FIGHTING THE CLOCK: How America’s Sleep Deficit is Damaging Longterm Health
Presented in Collaboration with The Huffington Post
- Date: Tuesday, March 6
- Time: 2-3 PM ET
- Watch at www.ForumHSPH.org and share the link with your colleagues.
PARTICIPATE DURING THE LIVE WEBCAST
Join the live chat at 1:30 p.m. ET, which will be featured on The Forum’s Fighting the Clock: How America’s Sleep Deficit is Damaging Longterm Health web page.

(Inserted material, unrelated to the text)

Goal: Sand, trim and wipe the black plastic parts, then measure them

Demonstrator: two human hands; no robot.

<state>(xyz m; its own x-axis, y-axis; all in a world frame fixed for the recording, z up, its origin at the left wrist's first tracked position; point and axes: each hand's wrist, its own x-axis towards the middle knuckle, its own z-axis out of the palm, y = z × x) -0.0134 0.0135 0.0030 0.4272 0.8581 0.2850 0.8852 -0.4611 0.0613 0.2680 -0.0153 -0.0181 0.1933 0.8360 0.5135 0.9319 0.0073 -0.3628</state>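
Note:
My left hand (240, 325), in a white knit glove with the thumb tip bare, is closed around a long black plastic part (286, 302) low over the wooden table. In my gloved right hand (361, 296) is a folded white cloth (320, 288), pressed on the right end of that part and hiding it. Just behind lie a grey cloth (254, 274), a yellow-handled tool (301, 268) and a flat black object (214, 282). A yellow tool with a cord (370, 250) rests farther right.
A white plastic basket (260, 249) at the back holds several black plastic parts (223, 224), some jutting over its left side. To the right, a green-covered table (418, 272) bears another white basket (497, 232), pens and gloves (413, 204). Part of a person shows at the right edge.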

We’ll also be live-tweeting from @ForumHSPH.
- Alana B. Elias Kornfeld, Editor In Chief, Healthy Living, The Huffington Post
- Charles Czeisler, Chief, Division of Sleep Medicine at Brigham and Women’s Hospital; Professor of Sleep Medicine, Harvard Medical School
- Susan Redline, Professor of Sleep Medicine, Harvard Medical School; Director, Programs in Sleep and Cardiovascular Medicine and Sleep Medicine Epidemiology, Brigham and Women’s Hospital and Beth Israel Deaconess Medical Center
- Frank Hu, Professor of Nutrition and Epidemiology, Harvard School of Public Health
- Lucian Leape, Chair, Lucian Leape Institute at the National Patient Safety Foundation, and Adjunct Professor of Health Policy, Harvard School of Public Health
American society conspires against the need for sleep. Children set off for school before many workdays begin. Tough financial times push cash-strapped workers into seeking multiple jobs. Shift work conflicts with the body’s natural clock. Hard-charging executives push themselves to work long hours. The cost is more than fatigue. Sleep deprivation has been associated with a myriad of health problems, including increased risk of obesity, diabetes, high blood pressure, heart attack, stroke and depression. Cognitive abilities decline as people tire. Risky behavior, such as driving while deeply fatigued, can put others in harm’s way. This Forum event — held just days before the country will lose an hour of sleep due to daylight saving time — will explore what we mean by “sleep deprivation,” what happens in tired brains and bodies, what are the longterm health risks for children and adults, and what kinds of policies should be considered for schools and businesses to protect health. And a good night’s sleep.